I recently discovered data science practice problems on Analytics Vidhya. These allow you access to simple datasets on which to practice your machine learning skills and benchmark yourself against others. I think they offer a great introduction to approaching these problems before perhaps moving onto something a bit more challenging such as Kaggle competitions.
Over the last few weeks, I spent some time working on a simple practice problem. The problem is to create a model to predict whether or not a person would be approved for a loan, given a number of fields from an online search form. In the following post, I am going to walk through step by step how to get started with building the first model for this task using Python in JupyterLab. I am not going to go into great detail about each step but wanted to show the end-to-end process of how to approach a classification problem.
For this problem, you are given two CSV files, train.csv and test.csv. We are going to use the training file to train and test the model, and we then use the model to predict the unknown values in the text file. The first steps are to read in the files and perform some preliminary analysis to determine what preprocessing we will need before attempting to train a model.
Most machine learning models are unable to handle non-numeric columns, and missing values in data it is, therefore, necessary to perform a number of pre-processing steps.
This line of code will quickly indicate the percentage of missing values you have in each column.
There are a number of methods you can use to fill these all with various tradeoffs, and it is likely that in order to get to the best performing model you may have to try a number of these. However, I don’t have time to cover this here. So for simplicity, we are going to fill with the most common value, as this works for all data types.
There are a number of other pre-processing steps we have to perform before we begin to create the model. It is important that we apply exactly the same steps to both the test and train data so that we can make the predictions from identical features. When performing this I found it easier to create a function that carries out these pre-processing steps which can then be applied to both data sets.

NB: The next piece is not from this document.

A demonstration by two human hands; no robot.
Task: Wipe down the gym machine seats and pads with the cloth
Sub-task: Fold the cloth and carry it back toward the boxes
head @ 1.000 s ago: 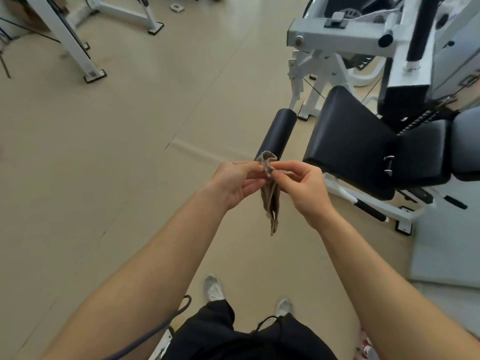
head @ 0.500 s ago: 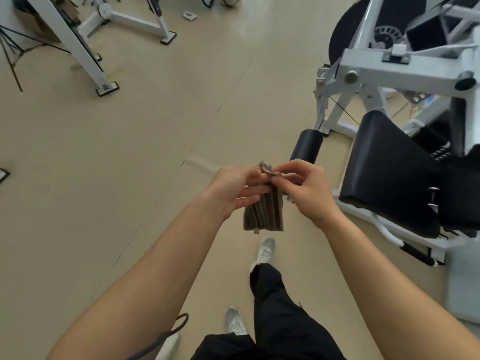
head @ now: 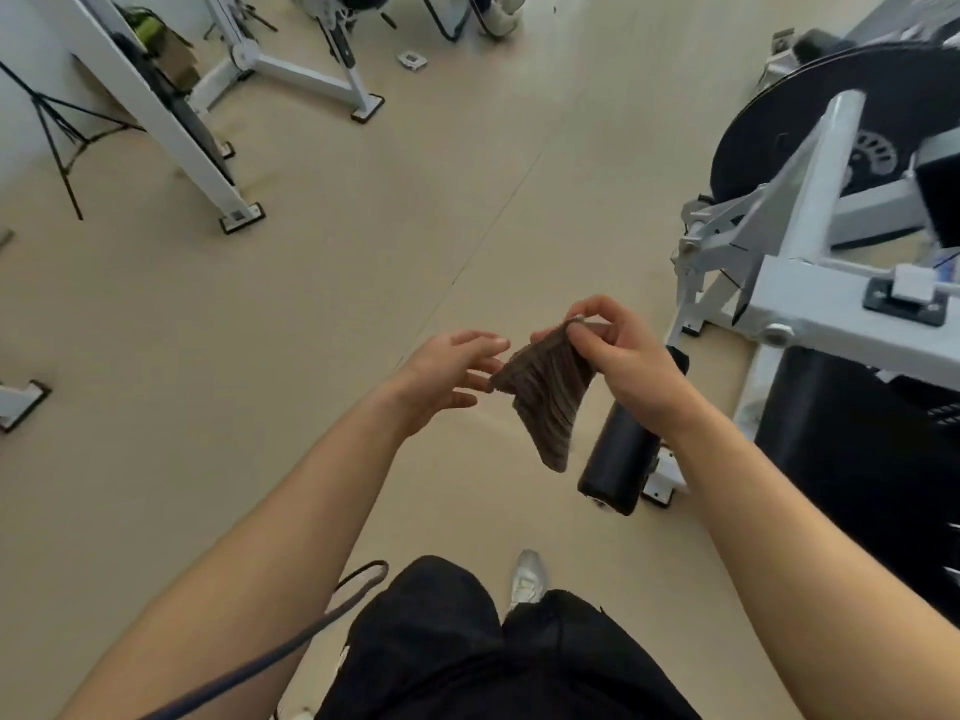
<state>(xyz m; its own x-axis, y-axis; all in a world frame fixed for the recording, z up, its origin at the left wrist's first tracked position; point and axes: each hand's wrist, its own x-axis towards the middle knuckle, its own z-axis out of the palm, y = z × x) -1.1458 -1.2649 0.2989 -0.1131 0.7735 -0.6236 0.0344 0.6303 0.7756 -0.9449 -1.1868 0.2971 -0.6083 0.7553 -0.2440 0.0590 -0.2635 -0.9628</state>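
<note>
Both forearms extended — left grip (head: 448,374) fingers spread, right grip (head: 623,361) pinching cloth (head: 545,400).

Floor (head: 311,304) here is plain beige and smooth, with one thin seam line (head: 493,236) running diagonally across it. Sitting on it: a white frame's black-padded foot (head: 241,216) top left, another foot (head: 368,107) further back, a black tripod (head: 62,132) by the wall, a small flat white thing (head: 413,59) lying loose, the gym machine's white base (head: 662,483) on the right, and a pale sneaker (head: 527,582) up close.
</note>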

This function fills missing values with the most common values.
It also creates dummy values from the categorical columns. This is one way of converting non-numeric data types into numeric. It takes each distinct value in the column and turns it into a new Boolean column where 1 indicates that the value is present and 0 indicates that it is not. The below indicates how this works with the ‘Married’ column.
There are also a number of columns that should be numeric but are in fact objects. You can view the data types for each column by using the types function in pandas. The function above simply converts these columns to numeric using the pandas’ to_numeric function.
And finally, the function drops the “Loan_ID” column since this is not a feature we would use in the model.
The final piece of necessary pre-processing we need to do is convert the “Loan_Status” column in the training data into a numeric field. We do this using the sci-kit-learn LabelEncoder. This automatically encodes labels into numbers.
The data is now almost ready to feed into a model. But we want to be able to determine the accuracy of the model and the best way to do this is to reserve some of the data to make predictions. We can then compare how many of these predictions the model got right.
The following code assigns the list of features we will be using in the model to the variable features, and the column we are trying to predict to target.
We are going to split the training data into train and test sets using the sci-kit-learn train_test_split function. In the code below we have chosen 0.20 for the test_size, this will randomly divide the data so that 20% is reserved for the test set. We set the random_state to 1 so that the results will be reproducible.
Creating a baseline model
Now that the data is prepared we need to find the most accurate model and set of parameters to make our predictions. In order to determine how well the models are performing it is useful to first create a baseline score so that we know if the model we are selecting is better than if we were simply guessing the predictions.
One way to do this is to use a dummy classifier. The code below trains a Dummy Classifier using the training data, and performs predictions on the reserved test set. This model, with the strategy variable set to most_frequent, always uses the most frequently occurring label to make predictions. Using this model we get an initial accuracy of 0.68.
Next, we see if we can improve this score by using the Random Forest algorithm. To begin with I am using default parameters. This gives an improvement in our baseline, and the accuracy is now 0.72.
Random forest has a number of parameters, and one way to optimize your model is to try a find the most optimal set of parameters to use. This is called hyperparameter optimization, and again there are a number of different approaches you can use for this. For this problem, I chose to use grid search. As you can see optimization yielded a substantial improvement in the performance of the model.
Making a submission
The final step is to create a submission file to upload to the competition site. The code below uses the model to predict the Loan Status for each row in the text file. Encodes the numerical Loan Status values back into the correct labels. It then creates a new data frame with just two columns, Loan_ID, and the predictions. Finally, this is exported as a CSV file ready to upload.
I hope that this has provided a useful walkthrough of how to get started with these sorts of competitions. Once you have made the first submission you can go back and try other ways to improve the accuracy. These might include selecting a different model, engineering new features from the data or handling the missing information differently.